Supposedly in order to help protect her, the landlord gifts Nat a stray dog that she futilely tries to train. Other members of the local community include Piter (Hugo Silva), a suspiciously over-helpful would-be artist who refers to himself as a “craftsman of glass and light” and the shiny, happy young married couple, Lara (Ingrid Garcia-Jonsson) and Carlos (Francesco) who, as so many Spaniards do, travel up from the city at weekends to hold barbecues and show off the kids.
Local labourer Andreas (Hovik Keuchkerian), known to the locals as “The German”, and so an outsider like Nat, shows up with a indecent proposal: in a faultlessly played and directed scene which could easily have been risible, but actually comes over as moving and tender, Andreas politely declares, like a nervous overgrown schoolboy, that he would “very much like to enter” Nat in exchange for carrying out repairs on her house. Shocked, she refuses and Andreas tips his forehead and goes on his way. But then suddenly, probably driven by sheer loneliness, she shows up at his front door.
Things will move forward in an intriguing, uncomfortable manner, with Nat forced into a thorough rethink about her assumptions as the relationship plays out under virtual surveillance from the basically antagonistic locals, from whom she becomes more and more estranged.
Coixet has a history of exploring unusual, extreme relationships in order to uncover hidden truths, and in this regard Un Amor does not disappoint. Nat has unwittingly got herself into a situation where it becomes clear that our supposedly civilised values may be mere veneer for some basic truths about male/female relationships that she is forced to confront for the first time. All of this is distilled into a splendidly drawn relationship between two outsiders who are also apparently two opposites: she physically slight, urban, nervous and dislocated; he pragmatic and bearlike, with a looming, tragic past that seems to govern his every action. Their relationship is one of few words, and of eloquent silences, and it takes Nat into some very dark emotional territory.

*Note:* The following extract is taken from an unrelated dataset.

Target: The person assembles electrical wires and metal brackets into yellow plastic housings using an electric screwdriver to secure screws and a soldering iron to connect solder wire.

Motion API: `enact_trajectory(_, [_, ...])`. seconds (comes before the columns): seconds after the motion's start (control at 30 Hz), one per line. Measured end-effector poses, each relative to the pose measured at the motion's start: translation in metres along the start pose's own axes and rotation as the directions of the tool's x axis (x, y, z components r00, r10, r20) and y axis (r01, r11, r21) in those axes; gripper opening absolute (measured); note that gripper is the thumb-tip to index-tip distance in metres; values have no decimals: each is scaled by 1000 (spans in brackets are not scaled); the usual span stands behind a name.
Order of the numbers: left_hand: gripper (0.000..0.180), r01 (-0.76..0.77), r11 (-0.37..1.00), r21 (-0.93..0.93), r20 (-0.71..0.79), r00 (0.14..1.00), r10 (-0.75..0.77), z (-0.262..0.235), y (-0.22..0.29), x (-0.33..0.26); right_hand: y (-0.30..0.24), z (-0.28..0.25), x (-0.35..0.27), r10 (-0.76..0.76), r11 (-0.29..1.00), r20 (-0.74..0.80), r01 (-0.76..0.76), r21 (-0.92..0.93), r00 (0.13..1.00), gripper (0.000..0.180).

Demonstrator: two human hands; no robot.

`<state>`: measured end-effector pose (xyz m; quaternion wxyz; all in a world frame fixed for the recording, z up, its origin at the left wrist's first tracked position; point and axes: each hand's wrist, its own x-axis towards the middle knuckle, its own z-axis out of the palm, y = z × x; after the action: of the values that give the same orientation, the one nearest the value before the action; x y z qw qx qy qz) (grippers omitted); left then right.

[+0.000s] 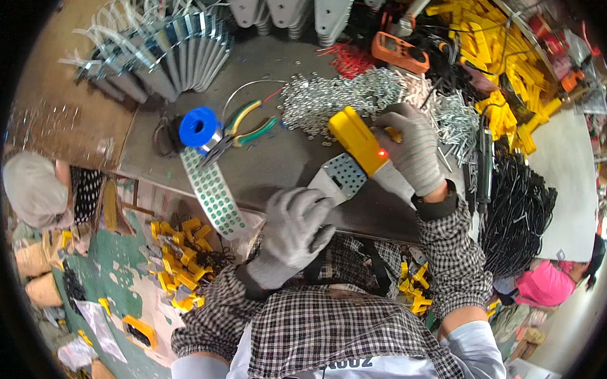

Un Amor is told pretty straightforwardly, with none of the stylistic frills that Coixet has sometimes been criticised for – only the occasional memory shot of Nat’s past translating for an African refugee breaks the forward momentum. Costa, acclaimed for her performance in last year’s Lullaby and most recently seen playing a curiously similar outsider role in The Enchanted, does terrific work here, quietly carrying the viewer with her through several emotionally tricky and self-destructive moves.
Keuchkerian has a magnificent screen presence and is her equal, but it is the chemistry between them that matters, and which Coixet captures in darkly lit, beautifully modulated scenes of trembling, pin-drop intensity. So that although at times Un Amor looks like any number of movies about urban outsiders caught out by the cruelty of the countryside, at others, is is redolent of Coixet’s very best work, rippling outwards to touch upon some fundamental, and eternally gripping, human questions about what love is.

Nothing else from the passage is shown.